Ah-Tah-Thi-Ki Seminole Museum and Historic Stranahan House Museum Present Seminole Cinema Night With The Exiles
The Ah-Tah-Thi-Ki Seminole Museum and the Historic Stranahan House Museum.

1958 wasn't a year known for cultural sensitivity. While Jim Crow laws were still in effect in much of this country, director Kent MacKenzie filmed a movie called The Exiles. MacKenzie gained the trust of three Native Americans as he documented their struggle over whether they should stay on their reservations or make a move to the outside world. They sadly ended up on Los Angeles' Skid Row.

The movie was lost for nearly 50 years in the back of a UCLA vault until it was restored in 2008 and began appearing in festivals.
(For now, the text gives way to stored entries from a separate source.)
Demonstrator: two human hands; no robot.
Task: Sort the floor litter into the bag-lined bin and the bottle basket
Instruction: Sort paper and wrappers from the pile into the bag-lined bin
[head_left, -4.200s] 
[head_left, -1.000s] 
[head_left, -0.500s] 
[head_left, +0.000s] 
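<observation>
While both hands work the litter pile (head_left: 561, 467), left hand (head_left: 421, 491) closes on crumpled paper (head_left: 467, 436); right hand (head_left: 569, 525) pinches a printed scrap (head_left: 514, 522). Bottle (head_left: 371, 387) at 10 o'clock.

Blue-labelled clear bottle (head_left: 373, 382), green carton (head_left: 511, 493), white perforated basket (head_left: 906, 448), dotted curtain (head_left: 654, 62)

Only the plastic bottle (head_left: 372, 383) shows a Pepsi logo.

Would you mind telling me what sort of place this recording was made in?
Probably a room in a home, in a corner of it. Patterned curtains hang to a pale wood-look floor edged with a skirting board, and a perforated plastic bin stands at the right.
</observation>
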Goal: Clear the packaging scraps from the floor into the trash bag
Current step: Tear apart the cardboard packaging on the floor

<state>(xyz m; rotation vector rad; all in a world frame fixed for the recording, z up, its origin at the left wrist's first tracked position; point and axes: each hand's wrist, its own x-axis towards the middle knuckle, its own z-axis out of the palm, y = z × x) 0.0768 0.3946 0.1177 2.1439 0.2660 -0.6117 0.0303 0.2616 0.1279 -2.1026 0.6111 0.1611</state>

Friday, The Exiles will make its South Florida debut, screening at Seminole Cinema Night at the Ah-Tah-Thi-Ki Seminole Museum and the Historic Stranahan House Museum.

"At the time, Native Americans were portrayed in movies with the derogatory image of 'Me kill the white face!'" explained Everett Osceola, who helped put the night together. "This movie showed them as people."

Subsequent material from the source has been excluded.